_TO DO_. Set out word for word the line that contains "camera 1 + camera" and each line after it, through the end of the data below, but exclude the pictures.

_EXERCISE DATA_.
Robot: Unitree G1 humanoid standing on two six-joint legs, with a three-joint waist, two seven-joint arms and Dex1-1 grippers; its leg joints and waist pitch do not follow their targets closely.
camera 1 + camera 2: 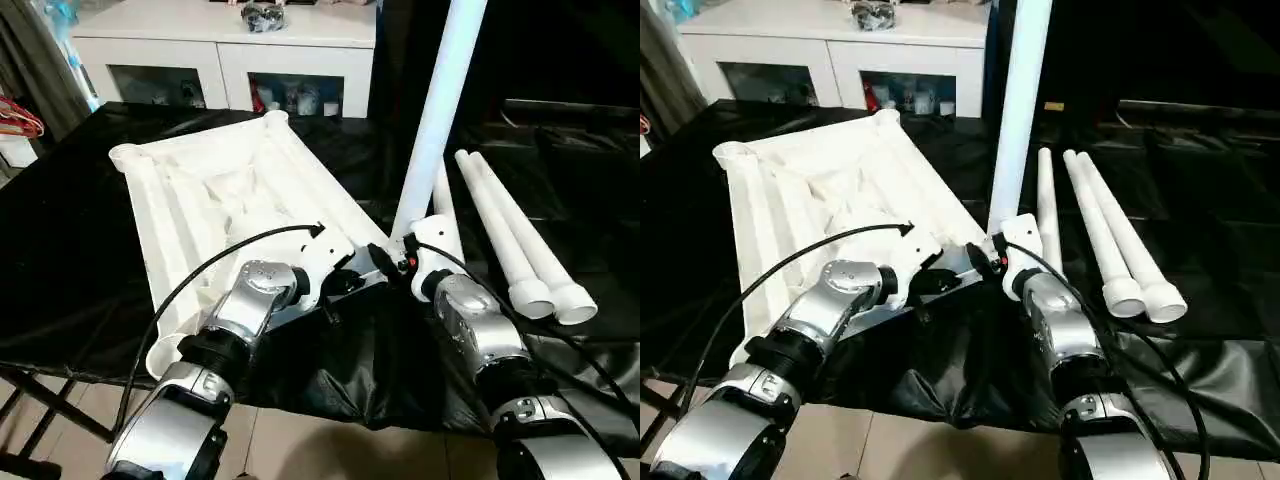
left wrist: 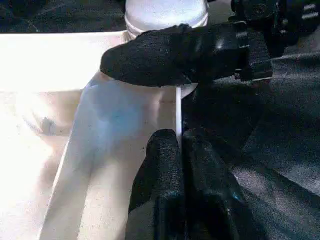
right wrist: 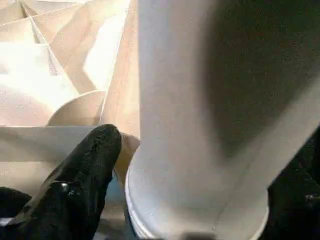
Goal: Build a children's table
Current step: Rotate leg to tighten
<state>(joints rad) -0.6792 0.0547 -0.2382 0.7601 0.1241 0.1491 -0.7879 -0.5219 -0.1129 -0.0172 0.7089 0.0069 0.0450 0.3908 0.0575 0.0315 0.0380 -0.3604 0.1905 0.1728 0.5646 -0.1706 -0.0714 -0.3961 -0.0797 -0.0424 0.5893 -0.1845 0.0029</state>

_ANSWER TO THIS PROBLEM_.
camera 1 + camera 2: 
left wrist: 
right wrist: 
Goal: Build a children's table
Current step: Rotate leg to tighten
<state>(joints rad) -0.6792 0.0547 -0.2382 0.7601 0.1241 0.1491 -0.7879 -0.5219 -0.1129 -0.0172 0.7089 0.0069 0.0450 0.3908 0.0575 0.0315 0.0380 -0.3604 0.1905 0.1728 0.5646 -0.1706 -0.0714 -0.3961 -0.0797 -0.0424 0.5893 -0.1845 0.0029</state>

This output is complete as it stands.